Her most recent book is a biography of Kathleen ‘Kick’ Kennedy, President John F. Kennedy’s favourite sister, who married the heir to Chatsworth House before her early, tragic death. Before this, Paula wrote the tie-in book to the award-winning movie, Belle, in which she told the true story of the black slave girl who was brought up by the Lord Chief Justice of England in the years leading up to the abolition of the slave trade.
In January 2013, to coincide with the bicentenary of the first publication of Pride and Prejudice, she published an innovative biography called The Real Jane Austen: A Life in Small Things. It was a Sunday Times Top Ten Bestseller and a BBC Radio 4 Book of the Week. Her previous book, Mad World: Evelyn Waugh and the Secrets of Brideshead, told the story of Evelyn Waugh’s friendship with the extraordinary aristocratic family who inspired Brideshead Revisited. It was also a Sunday Times top ten bestseller and in the USA it was serialized in Vanity Fair.

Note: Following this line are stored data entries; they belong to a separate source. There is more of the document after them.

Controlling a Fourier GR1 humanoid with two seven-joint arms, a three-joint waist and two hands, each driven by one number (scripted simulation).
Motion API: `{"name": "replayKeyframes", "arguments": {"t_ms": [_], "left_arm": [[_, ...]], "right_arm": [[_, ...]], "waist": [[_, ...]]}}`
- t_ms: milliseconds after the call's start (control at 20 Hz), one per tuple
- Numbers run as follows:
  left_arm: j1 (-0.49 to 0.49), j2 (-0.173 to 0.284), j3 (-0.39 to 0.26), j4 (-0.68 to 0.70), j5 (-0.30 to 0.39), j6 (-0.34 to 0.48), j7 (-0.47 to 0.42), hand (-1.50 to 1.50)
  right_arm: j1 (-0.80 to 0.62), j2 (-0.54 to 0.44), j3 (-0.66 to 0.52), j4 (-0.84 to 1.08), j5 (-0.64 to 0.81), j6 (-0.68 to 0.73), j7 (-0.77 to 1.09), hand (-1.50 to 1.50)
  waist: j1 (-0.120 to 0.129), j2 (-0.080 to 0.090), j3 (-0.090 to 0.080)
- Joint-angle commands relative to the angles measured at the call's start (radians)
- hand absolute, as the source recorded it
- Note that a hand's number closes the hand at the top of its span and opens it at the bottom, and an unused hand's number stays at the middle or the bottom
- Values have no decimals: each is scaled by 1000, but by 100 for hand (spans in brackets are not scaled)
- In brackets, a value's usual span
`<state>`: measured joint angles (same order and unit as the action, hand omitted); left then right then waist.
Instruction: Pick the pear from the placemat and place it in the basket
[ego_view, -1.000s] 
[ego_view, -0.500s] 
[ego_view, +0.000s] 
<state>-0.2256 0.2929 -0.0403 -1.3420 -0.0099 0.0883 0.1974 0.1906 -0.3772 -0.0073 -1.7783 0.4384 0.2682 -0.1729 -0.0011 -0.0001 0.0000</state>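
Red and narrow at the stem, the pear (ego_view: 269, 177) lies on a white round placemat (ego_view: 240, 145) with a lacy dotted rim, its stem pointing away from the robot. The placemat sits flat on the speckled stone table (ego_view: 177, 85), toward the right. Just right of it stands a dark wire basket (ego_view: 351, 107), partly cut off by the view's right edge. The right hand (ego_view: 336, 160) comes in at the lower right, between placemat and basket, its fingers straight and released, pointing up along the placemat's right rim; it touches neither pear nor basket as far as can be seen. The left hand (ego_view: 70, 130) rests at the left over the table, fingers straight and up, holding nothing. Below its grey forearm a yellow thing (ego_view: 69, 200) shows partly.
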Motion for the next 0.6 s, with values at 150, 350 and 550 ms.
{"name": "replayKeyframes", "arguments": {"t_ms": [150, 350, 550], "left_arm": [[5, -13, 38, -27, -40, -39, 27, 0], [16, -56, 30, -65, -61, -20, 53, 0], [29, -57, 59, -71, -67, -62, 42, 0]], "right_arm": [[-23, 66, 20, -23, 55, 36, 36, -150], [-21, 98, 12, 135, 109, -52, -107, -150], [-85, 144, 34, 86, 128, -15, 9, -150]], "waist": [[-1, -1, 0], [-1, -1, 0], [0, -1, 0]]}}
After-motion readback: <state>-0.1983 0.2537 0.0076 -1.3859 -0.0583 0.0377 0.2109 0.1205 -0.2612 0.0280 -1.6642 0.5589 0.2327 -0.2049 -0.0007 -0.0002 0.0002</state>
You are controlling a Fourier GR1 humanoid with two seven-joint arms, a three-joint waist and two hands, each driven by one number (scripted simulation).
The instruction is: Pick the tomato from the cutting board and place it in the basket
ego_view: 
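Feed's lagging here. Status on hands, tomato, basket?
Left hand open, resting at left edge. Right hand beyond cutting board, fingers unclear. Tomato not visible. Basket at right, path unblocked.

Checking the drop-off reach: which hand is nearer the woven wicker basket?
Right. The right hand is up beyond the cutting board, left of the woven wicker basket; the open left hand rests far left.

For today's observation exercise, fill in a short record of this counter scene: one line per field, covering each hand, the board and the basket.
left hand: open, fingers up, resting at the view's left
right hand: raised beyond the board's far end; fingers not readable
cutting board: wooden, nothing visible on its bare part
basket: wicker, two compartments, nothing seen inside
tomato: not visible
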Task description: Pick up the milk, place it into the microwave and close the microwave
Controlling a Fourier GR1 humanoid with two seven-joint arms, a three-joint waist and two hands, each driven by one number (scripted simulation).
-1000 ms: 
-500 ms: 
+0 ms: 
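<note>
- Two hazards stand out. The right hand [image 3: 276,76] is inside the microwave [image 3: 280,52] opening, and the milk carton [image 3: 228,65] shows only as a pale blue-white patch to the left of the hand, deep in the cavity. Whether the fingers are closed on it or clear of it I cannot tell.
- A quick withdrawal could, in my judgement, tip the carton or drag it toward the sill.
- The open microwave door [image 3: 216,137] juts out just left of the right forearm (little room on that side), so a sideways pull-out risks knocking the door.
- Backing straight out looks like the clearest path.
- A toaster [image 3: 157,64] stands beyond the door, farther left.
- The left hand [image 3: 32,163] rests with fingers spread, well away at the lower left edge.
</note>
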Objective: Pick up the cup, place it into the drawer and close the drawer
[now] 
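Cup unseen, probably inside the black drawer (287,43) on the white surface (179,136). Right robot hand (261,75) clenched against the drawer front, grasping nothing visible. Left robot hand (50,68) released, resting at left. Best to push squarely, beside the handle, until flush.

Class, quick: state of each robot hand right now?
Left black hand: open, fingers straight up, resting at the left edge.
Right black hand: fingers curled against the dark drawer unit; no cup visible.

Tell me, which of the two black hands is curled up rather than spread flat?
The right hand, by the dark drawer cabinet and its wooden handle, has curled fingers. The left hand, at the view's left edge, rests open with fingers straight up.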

Paula’s first top ten bestseller was Perdita: The Life of Mary Robinson. A selection for the 2005 Richard and Judy Book Club and a British Book Awards ‘Best Read’ nomination, it was also long-listed for the prestigious Samuel Johnson Prize. The book tells the extraordinary story of the eighteenth-century actress, poet, novelist, feminist, celebrity and royal mistress Mary ‘Perdita’ Robinson (1757-1800). Paula’s first book, shortlisted for the Theatre Book Prize, was Jane Austen and the Theatre, published in 2002 and reissued in paperback by Bloomsbury. Paul Johnson of The Spectator chose it as his best-ever book on Jane Austen and the Times Literary Supplement described it as a ‘definitive and pioneering study of a wholly neglected aspect of Austen’s art.’
Paula has also edited a Routledge Literary Sourcebook on Jane Austen’s Emma and is a regular reviewer for the Saturday Times.